Index Tracking
ETF selects a small number or subset of constituents of BM index to mimic it. Since ETF does not contain all constituents of BM index (full replication), tracking error (TE) take places. Furthermore, the optimal subset is not fixed but variable according to the market developments so that a frequent or periodic rebalancing is required.
We will use ROI optimization package so, for detailed information, refer to the following post.
The number of constituents of BM index is so large that the full replication is impossible due to the transaction costs and liquidity problem.

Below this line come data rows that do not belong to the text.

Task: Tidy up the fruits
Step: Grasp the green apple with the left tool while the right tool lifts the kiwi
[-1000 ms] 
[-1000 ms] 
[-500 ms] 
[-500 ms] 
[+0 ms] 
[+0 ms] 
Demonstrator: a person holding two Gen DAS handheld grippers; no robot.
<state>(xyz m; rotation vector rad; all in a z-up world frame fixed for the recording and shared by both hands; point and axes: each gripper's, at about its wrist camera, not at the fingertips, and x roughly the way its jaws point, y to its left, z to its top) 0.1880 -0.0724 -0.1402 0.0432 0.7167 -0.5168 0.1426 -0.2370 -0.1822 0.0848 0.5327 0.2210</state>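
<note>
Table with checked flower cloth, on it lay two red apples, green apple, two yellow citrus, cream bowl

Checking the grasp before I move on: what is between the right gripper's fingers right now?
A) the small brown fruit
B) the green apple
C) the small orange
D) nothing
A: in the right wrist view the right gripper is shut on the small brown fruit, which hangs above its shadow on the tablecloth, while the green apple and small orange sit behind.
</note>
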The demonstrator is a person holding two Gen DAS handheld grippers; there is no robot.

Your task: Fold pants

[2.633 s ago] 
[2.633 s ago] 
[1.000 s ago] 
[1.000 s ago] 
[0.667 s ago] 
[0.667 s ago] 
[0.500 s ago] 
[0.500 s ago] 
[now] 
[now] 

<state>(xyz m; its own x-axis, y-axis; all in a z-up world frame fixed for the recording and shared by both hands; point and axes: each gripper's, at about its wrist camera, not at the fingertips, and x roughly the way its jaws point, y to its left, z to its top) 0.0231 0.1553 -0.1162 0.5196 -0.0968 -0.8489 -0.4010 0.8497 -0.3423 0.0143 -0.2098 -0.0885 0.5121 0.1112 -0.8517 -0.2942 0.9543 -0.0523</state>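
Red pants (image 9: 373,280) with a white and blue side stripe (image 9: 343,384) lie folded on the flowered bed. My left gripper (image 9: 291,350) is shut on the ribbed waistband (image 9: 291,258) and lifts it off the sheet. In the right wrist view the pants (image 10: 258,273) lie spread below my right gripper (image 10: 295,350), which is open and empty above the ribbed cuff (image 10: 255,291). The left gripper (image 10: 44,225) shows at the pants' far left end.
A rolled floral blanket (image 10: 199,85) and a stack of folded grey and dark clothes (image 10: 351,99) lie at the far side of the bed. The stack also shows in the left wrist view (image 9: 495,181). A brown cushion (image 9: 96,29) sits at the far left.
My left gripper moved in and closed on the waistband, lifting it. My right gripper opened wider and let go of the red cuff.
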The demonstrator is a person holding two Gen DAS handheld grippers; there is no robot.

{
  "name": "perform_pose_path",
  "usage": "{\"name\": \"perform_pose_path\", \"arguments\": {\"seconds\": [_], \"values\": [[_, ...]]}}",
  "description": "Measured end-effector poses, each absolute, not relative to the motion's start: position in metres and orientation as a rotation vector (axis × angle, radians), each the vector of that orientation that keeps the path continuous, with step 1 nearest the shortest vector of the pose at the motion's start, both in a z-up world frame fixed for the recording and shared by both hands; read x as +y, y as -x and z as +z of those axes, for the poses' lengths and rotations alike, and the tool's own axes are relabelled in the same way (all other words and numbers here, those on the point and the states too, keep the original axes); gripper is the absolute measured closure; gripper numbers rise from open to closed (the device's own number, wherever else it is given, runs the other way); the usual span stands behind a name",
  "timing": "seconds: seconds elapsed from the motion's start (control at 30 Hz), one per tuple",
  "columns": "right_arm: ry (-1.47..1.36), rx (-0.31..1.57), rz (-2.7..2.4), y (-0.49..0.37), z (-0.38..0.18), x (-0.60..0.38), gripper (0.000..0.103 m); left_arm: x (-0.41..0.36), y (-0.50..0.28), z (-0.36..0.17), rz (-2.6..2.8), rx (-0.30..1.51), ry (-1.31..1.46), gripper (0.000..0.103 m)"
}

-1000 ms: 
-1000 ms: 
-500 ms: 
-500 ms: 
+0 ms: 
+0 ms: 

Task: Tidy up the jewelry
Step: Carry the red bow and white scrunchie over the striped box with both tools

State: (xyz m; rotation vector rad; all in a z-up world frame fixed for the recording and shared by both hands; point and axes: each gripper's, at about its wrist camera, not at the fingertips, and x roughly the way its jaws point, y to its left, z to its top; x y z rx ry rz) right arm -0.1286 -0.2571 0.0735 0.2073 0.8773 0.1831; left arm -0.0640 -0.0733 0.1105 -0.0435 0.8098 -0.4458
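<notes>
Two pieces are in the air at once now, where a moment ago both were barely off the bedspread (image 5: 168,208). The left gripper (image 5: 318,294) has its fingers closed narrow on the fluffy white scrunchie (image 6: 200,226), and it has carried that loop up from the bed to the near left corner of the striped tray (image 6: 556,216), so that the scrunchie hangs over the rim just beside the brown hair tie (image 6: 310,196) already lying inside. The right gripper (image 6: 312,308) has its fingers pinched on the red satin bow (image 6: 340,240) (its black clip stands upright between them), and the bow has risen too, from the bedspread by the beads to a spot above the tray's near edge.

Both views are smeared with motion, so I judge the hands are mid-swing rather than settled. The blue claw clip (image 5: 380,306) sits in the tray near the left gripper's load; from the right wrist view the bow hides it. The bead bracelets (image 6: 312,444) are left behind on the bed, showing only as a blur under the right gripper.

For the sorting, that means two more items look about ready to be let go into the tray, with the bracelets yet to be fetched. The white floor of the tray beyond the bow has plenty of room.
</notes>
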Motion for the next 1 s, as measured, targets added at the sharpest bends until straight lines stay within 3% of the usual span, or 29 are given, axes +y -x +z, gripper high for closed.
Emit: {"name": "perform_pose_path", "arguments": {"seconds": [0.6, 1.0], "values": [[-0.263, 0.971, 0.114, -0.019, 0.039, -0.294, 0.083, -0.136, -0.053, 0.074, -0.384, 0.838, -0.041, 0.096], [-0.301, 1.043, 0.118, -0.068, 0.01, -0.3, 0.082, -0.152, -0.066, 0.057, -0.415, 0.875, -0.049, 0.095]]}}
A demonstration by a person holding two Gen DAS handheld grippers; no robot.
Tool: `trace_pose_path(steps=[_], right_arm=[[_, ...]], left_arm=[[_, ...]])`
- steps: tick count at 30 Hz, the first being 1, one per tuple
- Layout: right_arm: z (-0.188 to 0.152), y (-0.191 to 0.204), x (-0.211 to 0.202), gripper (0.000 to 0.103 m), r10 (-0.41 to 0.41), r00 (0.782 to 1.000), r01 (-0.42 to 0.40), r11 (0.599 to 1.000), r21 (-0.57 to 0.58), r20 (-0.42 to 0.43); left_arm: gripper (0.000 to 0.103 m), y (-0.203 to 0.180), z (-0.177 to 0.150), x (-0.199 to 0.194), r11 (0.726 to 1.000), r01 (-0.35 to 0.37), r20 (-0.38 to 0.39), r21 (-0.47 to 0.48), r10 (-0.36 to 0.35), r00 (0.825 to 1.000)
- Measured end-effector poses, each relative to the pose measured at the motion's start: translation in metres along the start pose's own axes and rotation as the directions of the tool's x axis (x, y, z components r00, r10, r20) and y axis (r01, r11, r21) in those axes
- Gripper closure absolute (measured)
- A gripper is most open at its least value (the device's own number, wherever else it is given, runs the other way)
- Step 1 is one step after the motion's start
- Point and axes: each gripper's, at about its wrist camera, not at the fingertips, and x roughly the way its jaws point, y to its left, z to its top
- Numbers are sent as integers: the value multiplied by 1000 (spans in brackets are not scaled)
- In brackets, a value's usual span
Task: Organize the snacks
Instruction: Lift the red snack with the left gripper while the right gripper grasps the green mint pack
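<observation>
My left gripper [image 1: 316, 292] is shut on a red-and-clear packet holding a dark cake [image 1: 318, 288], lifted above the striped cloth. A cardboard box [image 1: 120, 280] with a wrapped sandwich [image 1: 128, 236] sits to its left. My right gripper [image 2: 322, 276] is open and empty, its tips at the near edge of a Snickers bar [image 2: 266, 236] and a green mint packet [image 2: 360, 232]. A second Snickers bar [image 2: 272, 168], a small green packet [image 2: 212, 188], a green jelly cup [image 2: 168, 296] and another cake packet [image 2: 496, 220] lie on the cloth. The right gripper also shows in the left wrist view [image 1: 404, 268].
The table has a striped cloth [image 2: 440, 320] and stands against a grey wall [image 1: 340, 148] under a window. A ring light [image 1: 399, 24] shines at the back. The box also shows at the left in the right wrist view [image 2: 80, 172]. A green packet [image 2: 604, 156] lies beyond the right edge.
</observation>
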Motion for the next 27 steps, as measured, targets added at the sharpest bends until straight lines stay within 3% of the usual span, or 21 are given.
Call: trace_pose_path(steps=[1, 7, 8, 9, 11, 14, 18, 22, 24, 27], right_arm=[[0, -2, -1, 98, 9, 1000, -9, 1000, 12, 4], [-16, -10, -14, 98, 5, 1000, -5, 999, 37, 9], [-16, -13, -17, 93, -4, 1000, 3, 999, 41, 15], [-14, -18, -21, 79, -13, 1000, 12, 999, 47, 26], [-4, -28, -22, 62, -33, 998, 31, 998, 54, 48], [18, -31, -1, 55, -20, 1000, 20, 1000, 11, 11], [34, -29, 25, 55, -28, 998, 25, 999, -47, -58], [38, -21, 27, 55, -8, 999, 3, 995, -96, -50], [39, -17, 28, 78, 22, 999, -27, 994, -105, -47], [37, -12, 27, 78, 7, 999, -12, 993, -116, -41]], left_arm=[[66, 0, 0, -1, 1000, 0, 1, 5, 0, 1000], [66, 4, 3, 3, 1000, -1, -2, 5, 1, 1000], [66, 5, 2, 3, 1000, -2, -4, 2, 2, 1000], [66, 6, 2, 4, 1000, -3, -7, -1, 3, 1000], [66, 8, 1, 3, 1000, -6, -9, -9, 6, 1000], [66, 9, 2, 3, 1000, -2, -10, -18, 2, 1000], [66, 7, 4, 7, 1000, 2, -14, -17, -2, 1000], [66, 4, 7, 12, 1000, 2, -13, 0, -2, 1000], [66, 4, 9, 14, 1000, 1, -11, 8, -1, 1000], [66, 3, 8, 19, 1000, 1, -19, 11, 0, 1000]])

Therefore, Index tracking is finding the optimal combination of subset securities for minimizing tracking errors and its objective function is formulated as follows.
\[\begin{align} TE = \frac{1}{T} \sum_{t=1}^{T} \left( \sum_{i=1}^{N} \left( w_i r_{it} - R_t^I \right)^2 \right) \end{align}\] Here, \(R_t^I\) adn \(r_{it}\) are time \(t \) returns of BM index and its constituents respectively and \(w_i\) is the weight of \(i\) constituent.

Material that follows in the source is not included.